Project Proposal: The Synthetic Garden

My sound exhibition piece consist in a quadrophonic setup placed across the Gallery 46 garden, playing a generative granular composition that I created in SuperCollider. The composition is created with a library of buffers containing samples, this buffers are then later fed to two granular synths that manipulate such samples and then split them up to 4 channels. Using random LFO’s, the synth’s triggers and manipulates the samples, creating a purely generative piece. I am going to use NRT synthesis to record the 4 outputs of the script, this will record into a wav files a 20 minute version of the generative piece. This recording will be looped in a Raspberry Pi box and then outputted to the four monitors of the exhibition.

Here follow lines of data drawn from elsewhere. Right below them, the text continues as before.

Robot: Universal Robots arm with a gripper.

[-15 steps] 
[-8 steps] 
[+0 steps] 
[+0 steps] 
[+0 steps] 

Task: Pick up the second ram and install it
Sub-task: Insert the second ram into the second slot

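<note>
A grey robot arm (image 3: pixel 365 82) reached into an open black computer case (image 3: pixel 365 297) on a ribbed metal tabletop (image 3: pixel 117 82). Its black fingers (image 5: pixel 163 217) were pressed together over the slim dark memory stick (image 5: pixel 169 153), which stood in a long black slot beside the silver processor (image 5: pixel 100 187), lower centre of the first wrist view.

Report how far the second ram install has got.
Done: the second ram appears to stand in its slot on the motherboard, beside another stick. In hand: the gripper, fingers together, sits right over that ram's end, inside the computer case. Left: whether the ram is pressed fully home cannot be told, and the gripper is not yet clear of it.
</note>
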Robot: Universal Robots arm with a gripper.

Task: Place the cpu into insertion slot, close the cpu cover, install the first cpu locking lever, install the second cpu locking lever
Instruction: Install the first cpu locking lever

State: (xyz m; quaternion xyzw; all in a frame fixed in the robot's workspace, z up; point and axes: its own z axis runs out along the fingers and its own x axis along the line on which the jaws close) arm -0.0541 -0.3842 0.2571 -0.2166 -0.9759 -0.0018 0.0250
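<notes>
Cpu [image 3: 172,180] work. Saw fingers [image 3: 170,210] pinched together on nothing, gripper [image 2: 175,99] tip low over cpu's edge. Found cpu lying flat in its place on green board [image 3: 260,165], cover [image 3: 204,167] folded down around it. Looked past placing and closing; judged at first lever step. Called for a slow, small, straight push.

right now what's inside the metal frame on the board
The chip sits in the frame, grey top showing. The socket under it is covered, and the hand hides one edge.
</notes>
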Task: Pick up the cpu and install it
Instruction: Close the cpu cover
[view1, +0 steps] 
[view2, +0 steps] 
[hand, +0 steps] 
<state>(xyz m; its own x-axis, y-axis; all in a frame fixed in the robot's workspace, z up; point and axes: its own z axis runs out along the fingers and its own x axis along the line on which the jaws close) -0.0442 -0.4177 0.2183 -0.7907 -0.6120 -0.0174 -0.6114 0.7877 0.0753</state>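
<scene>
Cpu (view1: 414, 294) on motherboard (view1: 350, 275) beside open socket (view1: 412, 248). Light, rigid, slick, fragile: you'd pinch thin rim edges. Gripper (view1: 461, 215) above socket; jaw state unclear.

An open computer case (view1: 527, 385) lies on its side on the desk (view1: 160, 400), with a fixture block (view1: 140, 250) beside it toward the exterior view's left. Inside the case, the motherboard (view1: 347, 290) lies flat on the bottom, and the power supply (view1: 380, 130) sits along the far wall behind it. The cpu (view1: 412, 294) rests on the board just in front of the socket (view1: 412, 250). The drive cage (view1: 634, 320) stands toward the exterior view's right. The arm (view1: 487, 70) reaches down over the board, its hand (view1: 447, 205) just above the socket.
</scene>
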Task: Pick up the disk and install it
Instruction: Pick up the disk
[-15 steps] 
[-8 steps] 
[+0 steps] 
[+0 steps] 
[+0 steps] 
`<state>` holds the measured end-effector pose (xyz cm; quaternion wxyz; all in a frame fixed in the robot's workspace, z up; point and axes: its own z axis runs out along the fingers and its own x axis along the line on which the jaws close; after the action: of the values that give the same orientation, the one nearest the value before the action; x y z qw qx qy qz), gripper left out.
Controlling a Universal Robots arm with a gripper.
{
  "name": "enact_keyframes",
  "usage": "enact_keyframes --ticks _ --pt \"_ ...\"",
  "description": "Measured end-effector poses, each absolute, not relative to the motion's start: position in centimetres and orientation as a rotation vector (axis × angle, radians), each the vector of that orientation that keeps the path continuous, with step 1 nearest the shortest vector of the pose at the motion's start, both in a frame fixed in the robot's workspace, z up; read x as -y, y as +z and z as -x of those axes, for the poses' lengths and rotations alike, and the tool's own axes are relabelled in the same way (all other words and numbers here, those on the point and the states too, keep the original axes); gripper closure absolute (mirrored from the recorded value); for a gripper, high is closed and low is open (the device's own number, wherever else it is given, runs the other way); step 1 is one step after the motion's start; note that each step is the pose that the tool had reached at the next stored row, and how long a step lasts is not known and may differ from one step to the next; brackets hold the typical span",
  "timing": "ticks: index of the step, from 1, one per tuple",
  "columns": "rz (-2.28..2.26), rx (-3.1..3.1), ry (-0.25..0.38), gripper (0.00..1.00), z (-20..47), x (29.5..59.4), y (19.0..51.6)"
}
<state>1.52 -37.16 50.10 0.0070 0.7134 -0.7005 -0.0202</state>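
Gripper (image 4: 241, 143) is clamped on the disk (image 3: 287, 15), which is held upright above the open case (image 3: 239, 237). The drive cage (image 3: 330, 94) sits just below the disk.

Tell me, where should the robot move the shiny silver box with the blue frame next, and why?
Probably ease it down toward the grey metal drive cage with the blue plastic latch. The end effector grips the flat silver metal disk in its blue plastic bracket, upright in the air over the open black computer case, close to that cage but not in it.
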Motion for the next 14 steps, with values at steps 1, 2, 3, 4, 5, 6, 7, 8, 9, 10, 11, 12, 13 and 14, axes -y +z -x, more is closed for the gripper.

The Raspberry Pi will be the brains of the installation, it will be plugged into a multi-channel interface and an amp that would connect to each monitor. The monitors will be placed acousmatically, covered by plants, blending the sound from the speakers with the natural ecology of the garden. Below is a quick drawn map of the installation and how it’s going to work. For the real thing the speakers will be placed differently and the control centre will have to be placed in a strategic position that is also water prove.

I will need:

  • 4 times 3.5mm inch cables
  • An audio interface with 4 outputs.
  • Raspberry Pi
  • 4 waterproof monitors
  • 4 stands
  • 4 XLR cables

The concept of my piece revolves around the theme of consciousness, more specifically the hibridification of two conscious states. In modern life we have split our conscious activity into two different interfaces, the real or analogue world and the digital work, through computers and technology . With this concept in mind I wanted to explore how sound design is able to create or distinguish the sonic ecology of both consciousness interfaces. Creating a sound environment that will combine digital processes with natural sound environments. I fed field recordings into two different granular synthesisers, and modulated parameters that affected or disfigured (digitally) various aspect of the audio, mainly the grains (rate, which grains, etc). This creates a generative sequence of sounds that shift from affected audio, to non-affected audio. By this (also combined with the sonic ecology of the place) it will create a unique soundscape that adopts glitches and digital manifestation and combines it with a non affected sonic ecology. Below is a binaural recording of the installation, taken place in the performance lab of LCC.

Extending Musical Form Outwards In Space and Time: Compositional strategies in sound art and audiovisual installations- Basanta

Through his own experience and practice, Adam Basanta came up with a guide outlining different strategies for composing gallery sound pieces, with a particular focus in time and space and how they relate to each other to shape the form of a gallery. The first strategy in this guide is Inquiring Across Disciplines, what it’s meant by this is the natural division between the concept of form inside the musical practice and in the context of sound art galleries. Sound is forced to inquire in media as visual art and sculpture to fulfil the spatial demands of a gallery space, in the other hand music performances do not take into consideration space as one of the main compositional demands. “Sound materials are dispersed spatially and temporally, and are experienced by a mobile visitor at their own space”. Because of the autonomy of the audience in a sound gallery piece, the form of the piece has to be designed towards a first-person experience.

Basanta explains that to design this first person experience its crucial to think about time as one of the main modulators of the dimension of the piece, Olafur Eliasson explains that without time the individual experiencing the piece cannot engage with the form and its excluded of experiencing the sequential matter of it. Considering this it’s important to point out that there is not a single experience “there are at least as many forms as there are visitors experiencing the work”.

The figure above is an example of an architectonical analysis of a sound gallery piece. Its use is to map listening positions and how these are affected by the architecture of the space, knowledge in acoustics is helpful to avoid unwanted sonic features. Listening spots can determine the narrative of the piece and by the correct placing of sound sources linear or quasi linear narratives can be created.